*** Opening of Data provided ***
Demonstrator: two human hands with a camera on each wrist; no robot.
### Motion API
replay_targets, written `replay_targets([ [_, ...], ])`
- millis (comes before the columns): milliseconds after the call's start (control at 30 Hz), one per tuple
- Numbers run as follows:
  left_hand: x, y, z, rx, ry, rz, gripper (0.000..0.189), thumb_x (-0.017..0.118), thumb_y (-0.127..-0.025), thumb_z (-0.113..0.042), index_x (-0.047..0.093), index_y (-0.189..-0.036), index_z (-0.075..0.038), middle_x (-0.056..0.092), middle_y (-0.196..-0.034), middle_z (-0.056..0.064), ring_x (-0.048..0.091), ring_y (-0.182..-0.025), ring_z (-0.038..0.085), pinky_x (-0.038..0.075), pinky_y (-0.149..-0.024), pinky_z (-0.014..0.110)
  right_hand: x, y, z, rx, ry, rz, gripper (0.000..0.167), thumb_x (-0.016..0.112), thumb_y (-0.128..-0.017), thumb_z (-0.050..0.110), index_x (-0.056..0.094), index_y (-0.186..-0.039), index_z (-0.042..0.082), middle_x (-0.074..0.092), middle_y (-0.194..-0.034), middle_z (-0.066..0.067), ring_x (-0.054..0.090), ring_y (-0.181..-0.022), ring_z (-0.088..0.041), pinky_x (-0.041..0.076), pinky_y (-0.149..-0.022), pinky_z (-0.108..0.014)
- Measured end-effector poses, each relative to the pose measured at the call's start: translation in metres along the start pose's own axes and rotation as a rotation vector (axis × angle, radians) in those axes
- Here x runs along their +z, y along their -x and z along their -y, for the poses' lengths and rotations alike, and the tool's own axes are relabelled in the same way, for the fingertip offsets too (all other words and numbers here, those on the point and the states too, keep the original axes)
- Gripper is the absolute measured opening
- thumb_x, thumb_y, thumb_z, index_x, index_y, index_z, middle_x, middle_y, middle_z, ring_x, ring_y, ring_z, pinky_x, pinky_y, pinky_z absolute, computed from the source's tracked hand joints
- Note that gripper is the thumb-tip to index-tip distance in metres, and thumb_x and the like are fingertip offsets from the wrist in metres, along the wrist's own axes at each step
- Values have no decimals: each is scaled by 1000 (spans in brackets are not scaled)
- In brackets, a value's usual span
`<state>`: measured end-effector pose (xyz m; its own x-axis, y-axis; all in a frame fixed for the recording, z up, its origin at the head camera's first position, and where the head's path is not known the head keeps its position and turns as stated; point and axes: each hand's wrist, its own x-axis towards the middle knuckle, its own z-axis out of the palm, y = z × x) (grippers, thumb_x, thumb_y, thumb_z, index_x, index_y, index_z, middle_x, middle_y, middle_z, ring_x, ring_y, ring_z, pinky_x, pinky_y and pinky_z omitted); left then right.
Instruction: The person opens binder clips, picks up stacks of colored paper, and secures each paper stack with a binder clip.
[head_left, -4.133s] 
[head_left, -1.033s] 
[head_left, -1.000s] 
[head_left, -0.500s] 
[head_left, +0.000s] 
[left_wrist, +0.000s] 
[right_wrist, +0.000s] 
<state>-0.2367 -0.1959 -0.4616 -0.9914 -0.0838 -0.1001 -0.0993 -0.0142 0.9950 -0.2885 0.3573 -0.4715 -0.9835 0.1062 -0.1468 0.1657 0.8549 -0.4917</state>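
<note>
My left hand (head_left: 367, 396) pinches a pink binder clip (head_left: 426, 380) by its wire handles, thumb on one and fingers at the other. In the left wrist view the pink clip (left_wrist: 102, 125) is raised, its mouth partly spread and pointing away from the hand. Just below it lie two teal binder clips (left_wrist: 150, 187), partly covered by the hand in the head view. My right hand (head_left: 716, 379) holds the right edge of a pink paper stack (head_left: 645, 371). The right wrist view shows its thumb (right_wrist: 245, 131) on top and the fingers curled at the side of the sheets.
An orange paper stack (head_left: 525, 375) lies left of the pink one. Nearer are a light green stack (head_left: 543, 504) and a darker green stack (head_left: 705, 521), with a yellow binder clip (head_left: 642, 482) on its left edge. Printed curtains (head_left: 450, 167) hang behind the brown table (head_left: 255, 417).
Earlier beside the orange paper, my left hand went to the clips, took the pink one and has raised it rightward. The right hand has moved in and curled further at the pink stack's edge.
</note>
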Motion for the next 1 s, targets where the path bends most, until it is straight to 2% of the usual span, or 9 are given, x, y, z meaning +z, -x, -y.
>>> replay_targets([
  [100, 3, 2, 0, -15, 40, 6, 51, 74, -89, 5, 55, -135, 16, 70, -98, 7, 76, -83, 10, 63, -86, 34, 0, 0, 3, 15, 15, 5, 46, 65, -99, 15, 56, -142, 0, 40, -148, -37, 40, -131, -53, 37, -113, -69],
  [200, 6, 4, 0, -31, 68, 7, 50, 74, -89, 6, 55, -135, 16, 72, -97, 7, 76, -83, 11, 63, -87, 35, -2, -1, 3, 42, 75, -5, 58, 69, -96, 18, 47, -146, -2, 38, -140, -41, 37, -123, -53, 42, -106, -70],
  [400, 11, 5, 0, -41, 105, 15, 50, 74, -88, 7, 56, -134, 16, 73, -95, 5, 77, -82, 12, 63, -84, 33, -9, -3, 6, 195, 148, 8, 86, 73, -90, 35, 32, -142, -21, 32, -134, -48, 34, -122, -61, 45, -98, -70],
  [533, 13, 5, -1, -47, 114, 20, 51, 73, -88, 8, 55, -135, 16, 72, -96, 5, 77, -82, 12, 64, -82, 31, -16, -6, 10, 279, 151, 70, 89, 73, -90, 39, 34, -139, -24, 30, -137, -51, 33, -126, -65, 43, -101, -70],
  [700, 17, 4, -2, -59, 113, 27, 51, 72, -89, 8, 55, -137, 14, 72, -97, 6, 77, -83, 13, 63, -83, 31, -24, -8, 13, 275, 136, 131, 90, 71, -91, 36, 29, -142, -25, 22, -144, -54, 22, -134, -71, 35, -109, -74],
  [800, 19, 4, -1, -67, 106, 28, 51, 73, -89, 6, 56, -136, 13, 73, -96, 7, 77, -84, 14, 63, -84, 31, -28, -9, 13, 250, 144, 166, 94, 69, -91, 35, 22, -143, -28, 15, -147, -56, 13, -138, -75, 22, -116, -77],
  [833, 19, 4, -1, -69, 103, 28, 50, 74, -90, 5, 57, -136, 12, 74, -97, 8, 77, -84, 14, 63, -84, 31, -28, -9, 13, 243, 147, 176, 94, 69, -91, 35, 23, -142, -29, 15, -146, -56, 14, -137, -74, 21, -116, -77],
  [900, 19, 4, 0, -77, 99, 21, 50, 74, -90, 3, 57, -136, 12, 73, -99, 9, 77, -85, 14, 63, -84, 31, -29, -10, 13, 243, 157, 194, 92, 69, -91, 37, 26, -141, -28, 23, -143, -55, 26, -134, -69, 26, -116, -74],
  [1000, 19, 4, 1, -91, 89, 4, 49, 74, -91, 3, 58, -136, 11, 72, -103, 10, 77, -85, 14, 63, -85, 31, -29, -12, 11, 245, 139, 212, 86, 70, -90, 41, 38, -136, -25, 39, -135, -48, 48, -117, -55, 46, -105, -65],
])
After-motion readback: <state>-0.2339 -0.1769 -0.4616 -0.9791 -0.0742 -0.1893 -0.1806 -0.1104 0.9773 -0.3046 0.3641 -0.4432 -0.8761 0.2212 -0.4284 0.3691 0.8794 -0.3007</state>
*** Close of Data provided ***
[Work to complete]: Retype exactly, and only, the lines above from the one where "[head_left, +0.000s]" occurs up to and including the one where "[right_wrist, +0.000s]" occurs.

[Answer section]:
[head_left, +0.000s] 
[left_wrist, +0.000s] 
[right_wrist, +0.000s] 

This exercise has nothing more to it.